10. After Riddick decapitates Santana, the group goes to retrieve the power nodes, but find themselves in a mess of “Mud Demons” (scorpion type beasts). Luna quotes directly from Psalm 91:11 saying, “For He shall give His angels charge over me.” He says that he thinks the angels are here protecting him, and that maybe they’ll deliver us all.

11. Riddick then says, “And kid – leave God out of this, He wants no part in what happens next.” Then all hell breaks loose. However the film ends with those who may have once had, or do have a faith in God, the only survivors by the end of the film. The viewer is left to ask, did angels deliver them after all?
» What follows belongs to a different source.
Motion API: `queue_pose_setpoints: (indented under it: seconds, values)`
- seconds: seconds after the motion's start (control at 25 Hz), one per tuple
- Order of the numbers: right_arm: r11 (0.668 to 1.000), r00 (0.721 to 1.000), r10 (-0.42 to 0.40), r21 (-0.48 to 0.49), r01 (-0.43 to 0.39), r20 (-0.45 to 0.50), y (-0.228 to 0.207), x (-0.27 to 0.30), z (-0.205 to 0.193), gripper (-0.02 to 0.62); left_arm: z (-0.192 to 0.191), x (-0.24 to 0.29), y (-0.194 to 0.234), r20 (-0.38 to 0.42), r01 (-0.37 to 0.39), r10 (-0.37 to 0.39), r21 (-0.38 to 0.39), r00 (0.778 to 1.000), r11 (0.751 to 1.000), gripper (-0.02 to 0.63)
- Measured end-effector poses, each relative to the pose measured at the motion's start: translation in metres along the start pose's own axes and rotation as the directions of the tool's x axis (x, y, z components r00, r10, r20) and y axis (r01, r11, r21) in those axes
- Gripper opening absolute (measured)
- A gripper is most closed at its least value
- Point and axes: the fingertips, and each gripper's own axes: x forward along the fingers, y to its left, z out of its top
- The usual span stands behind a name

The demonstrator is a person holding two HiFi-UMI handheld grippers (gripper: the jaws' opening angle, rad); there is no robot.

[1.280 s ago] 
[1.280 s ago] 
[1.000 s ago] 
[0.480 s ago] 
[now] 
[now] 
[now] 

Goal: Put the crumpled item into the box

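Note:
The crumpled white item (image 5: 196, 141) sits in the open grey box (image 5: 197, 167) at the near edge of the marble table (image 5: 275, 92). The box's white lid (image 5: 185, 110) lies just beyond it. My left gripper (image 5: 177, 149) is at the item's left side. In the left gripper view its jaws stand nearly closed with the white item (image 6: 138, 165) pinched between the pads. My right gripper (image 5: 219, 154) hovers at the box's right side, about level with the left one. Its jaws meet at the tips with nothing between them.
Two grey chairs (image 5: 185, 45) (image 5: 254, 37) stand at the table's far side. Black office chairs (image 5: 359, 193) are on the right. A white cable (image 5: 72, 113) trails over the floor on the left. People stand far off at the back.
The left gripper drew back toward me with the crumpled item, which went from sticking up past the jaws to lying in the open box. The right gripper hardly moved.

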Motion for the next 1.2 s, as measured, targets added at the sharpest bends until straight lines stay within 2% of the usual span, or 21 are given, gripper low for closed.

It would be interesting to chat to the producers of this film to clarify why on earth they had so much Christian symbolism in this R rated Sci-fi action thriller. There doesn’t seem to be any particular reason they needed it, but it is there. To me this story, set way into our future, implies that the Christian faith has survived not only this far into the future, but this far out into space. It indicates that there is nowhere and nothing that can separate us from God’s love. Which leads me to conclude that the Controlling Idea of this film is Romans 8:38-39.


Christian filmmakers – should we be making films like ‘Riddick’?

Pastors – I dare you to use this film in one of your sermon illustrations!